Tuesday, December 22, 2020

New experience or new game - putting the CSG to work

Suppose you're a role-player. You've been playing the same game with the same gamemaster for a while, or maybe even with different GMs, and it's starting to bore you. You want to experience something new. What are your options?

Let's be more specific about your current position. Since you've been playing whatever ruleset your GM is running for you for a while, you're already familiar with its character sheet game (CSG). You've either spent a lot of time mastering it, or at the very least you know how to use it and tolerate it to a degree, depending on your proclivities. So the path of least resistance moving forward is to either ask your GM, or find another GM, willing to change things up in the rest of the RPG. 

If, until now, your GM has been satisfied implementing combat with theater of the mind, maybe they can start using miniatures on a map, and add constraints outside of your character sheet into combat - for example, drawing battlefields with interesting geometry, and having foes use that geometry for some clever tactics. Maybe wilderness travel has been dull, so they can run your given character, or a new character, through a sea-faring watercrawl. Maybe they can structure challenges using your skills in ways that have more depth, like building an investigation with node-based design. Moving beyond structure and information management, maybe your GM can spend more time on in-character play-acting of the non-player characters, and encourage you to do the same with your character.

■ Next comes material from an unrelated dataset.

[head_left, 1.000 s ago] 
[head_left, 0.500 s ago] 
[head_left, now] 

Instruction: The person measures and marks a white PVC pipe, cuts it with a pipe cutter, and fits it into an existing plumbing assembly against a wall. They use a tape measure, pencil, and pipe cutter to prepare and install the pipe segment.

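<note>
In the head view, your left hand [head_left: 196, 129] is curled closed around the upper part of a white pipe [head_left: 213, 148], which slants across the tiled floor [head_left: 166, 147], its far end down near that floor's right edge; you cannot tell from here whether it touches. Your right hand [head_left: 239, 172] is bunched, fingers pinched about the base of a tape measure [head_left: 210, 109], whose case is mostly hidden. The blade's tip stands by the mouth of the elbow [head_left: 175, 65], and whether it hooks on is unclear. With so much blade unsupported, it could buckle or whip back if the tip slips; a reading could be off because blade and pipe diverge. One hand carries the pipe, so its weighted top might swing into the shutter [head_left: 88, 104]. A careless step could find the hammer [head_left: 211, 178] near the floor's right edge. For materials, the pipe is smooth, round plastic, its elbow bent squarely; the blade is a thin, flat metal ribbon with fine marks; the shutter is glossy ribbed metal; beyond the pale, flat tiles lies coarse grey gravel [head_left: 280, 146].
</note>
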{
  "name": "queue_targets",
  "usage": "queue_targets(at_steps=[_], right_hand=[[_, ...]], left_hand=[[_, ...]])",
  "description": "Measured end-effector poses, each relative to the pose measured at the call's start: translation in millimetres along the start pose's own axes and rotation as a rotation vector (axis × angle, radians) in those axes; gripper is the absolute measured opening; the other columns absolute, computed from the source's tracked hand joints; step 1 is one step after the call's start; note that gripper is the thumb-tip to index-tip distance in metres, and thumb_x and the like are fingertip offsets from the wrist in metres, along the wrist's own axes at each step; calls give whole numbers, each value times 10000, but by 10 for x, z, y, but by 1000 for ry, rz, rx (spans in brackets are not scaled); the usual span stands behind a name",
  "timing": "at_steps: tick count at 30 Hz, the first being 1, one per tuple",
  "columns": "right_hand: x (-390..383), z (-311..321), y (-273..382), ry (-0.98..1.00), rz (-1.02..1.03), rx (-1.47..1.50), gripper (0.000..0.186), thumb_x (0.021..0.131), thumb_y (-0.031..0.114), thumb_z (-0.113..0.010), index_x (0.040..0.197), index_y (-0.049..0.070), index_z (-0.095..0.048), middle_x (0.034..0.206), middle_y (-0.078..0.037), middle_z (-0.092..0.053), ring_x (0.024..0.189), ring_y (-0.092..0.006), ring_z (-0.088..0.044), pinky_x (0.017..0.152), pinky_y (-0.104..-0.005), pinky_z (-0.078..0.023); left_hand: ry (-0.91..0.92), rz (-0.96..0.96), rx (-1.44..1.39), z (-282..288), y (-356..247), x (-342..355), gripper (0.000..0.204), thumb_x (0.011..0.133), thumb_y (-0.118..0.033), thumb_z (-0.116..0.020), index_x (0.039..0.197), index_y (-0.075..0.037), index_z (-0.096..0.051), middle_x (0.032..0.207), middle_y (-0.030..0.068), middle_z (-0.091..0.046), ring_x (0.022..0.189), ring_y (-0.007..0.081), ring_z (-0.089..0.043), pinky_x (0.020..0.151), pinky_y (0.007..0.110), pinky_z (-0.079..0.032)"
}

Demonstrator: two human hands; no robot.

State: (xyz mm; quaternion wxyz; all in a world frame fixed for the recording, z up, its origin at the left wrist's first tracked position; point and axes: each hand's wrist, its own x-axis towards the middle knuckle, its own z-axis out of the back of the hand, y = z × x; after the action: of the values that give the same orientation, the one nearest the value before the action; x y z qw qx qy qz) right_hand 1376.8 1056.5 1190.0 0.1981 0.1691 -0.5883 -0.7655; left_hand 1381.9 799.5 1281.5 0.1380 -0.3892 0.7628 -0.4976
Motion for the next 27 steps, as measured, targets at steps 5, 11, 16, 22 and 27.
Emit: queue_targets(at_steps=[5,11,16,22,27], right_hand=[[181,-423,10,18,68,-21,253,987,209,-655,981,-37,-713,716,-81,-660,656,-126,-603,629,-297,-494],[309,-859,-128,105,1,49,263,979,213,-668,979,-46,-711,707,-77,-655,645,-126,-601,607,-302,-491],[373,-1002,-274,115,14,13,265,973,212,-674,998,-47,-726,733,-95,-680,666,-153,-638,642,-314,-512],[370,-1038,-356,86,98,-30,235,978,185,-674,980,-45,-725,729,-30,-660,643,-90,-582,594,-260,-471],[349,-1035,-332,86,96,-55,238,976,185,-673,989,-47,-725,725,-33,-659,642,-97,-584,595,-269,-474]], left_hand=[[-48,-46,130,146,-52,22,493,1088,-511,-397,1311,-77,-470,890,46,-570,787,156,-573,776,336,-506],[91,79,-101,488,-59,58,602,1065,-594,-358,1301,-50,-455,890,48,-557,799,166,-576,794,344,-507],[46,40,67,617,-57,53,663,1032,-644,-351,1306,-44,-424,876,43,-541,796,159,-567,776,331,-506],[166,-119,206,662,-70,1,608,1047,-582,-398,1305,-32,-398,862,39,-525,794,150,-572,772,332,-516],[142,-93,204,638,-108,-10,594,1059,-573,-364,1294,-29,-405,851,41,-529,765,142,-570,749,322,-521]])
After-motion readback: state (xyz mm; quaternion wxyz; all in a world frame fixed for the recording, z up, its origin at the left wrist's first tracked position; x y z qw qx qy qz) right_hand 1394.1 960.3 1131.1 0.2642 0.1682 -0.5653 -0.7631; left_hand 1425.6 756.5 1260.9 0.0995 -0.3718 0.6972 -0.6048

There is a whole space of changes they can make here - a resourceful GM can take the same CSG and create a whole variety of experiences for the player. The player, in turn, simply has to play along. A GM struggling to develop ways to do this themselves can find many helpful guides: blogs, books on GMing, videos, even innovative adventure modules already adapted to their familiar ruleset.

A more arduous path is finding a GM who will run an entirely new game for you. For example, instead of them building structure around the Dungeons & Dragons 5E CSG to create a heist game, or running a module that does that for them, they can use a ruleset that is built from the character sheet up to support and encourage heists, like Blades in the Dark. But that requires not just a GM willing and able to run it, but for you to learn a new CSG. This could be daunting, either because just getting comfortable with the old CSG was enough of a hassle, or because you've already spent an inordinate amount of time optimizing your CSG builds for the current system, and find starting again from scratch unappealing; alternately, the design possibilities in the new CSG are uninspiring.

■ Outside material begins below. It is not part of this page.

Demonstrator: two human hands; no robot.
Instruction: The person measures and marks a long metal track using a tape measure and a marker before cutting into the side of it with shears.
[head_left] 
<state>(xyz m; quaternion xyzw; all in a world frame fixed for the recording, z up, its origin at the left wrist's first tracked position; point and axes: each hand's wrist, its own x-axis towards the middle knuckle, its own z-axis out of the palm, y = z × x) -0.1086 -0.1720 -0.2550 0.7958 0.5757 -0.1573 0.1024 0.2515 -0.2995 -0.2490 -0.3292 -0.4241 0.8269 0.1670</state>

To give examples from my own limited experience, there are many ways that I've run wilderness adventures in my ongoing D&D 5E campaign, from very abstract theater of the mind, to point-crawl, to hex-crawl; NPC interactions have gone from somewhat loose playacting to a more structured attitude table framework and back; I've even had an individual battlefield, most of which ran as a zone-based theater of the mind, while the focal region of combat was grid-based. On a larger scale, the challenges my players` characters were faced with ranged from investigating a haunted house to mediating an alliance between initially very hostile factions. My players took to this variety with little problem and much aplomb. Which is to their credit, but also, I believe, because we were still playing with the same CSG.

Whether I would be able to convince this group to move to a different rule system like RuneQuest Classic is another matter entirely. It would depend on how easily I can become familiar with the ruleset, how easy it is to teach, how it runs at the table, and whether all of this can truly provide a sufficiently novel and enticing form of play. My more mechanically-inclined players would have to abandon an impressive list of interesting builds for the existing system. My not entirely comparable experience with playtesting Blood & Bronze with another player group suggests a serious challenge for all involved.

What is the operative conclusion of all this? I think that if I were trying to encourage people to play a new role-playing game ruleset that I have designed, I would spend some time making its character sheet game more accessible. Not just an easy way of generating new starting characters, not just a series of examples for each section of the character sheet, but an easy way to feel out how the strictly mechanical player-facing aspects of it work. Perhaps learning from solo games, I would use an oracle to generate encounters or challenges, and walk the reader through a few examples, before letting them loose on my system. I would make learning how to be a player into an engaging gameplay experience, as, for example, various versions of D&D's Basic Set did for dungeon masters.

From my novice point of view, there is still room to grow in the pedagogy of role-playing games, and focusing on making accessible solo variations of their character sheet games may be one path forward.